▶ TASK INPUT:
○ ○ ○

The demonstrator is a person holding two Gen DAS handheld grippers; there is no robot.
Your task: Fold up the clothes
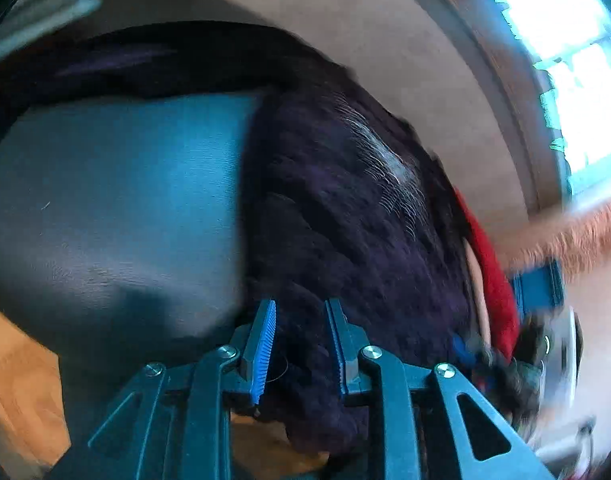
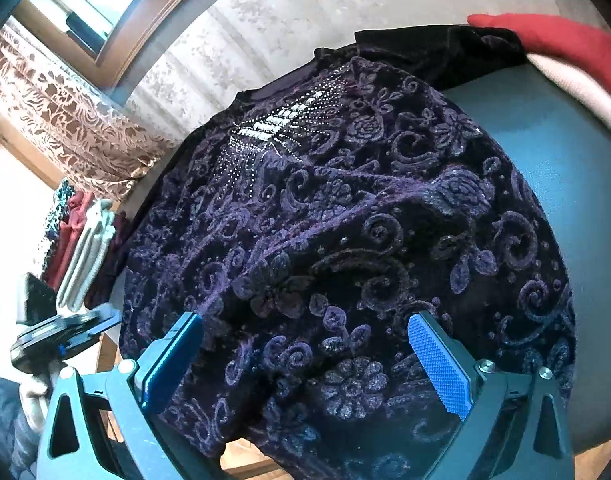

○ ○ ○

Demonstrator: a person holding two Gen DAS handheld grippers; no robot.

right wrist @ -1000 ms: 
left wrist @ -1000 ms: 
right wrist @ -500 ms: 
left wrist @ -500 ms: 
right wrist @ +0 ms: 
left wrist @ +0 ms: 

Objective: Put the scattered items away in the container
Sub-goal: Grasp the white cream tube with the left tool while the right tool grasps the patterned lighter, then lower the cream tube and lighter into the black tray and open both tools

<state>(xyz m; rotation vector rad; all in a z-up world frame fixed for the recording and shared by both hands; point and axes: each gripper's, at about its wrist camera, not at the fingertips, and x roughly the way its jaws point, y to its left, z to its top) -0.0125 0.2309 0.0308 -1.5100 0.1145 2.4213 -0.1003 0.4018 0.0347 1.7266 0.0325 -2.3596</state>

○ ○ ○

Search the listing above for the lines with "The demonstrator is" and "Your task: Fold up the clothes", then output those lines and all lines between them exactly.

The demonstrator is a person holding two Gen DAS handheld grippers; there is no robot.
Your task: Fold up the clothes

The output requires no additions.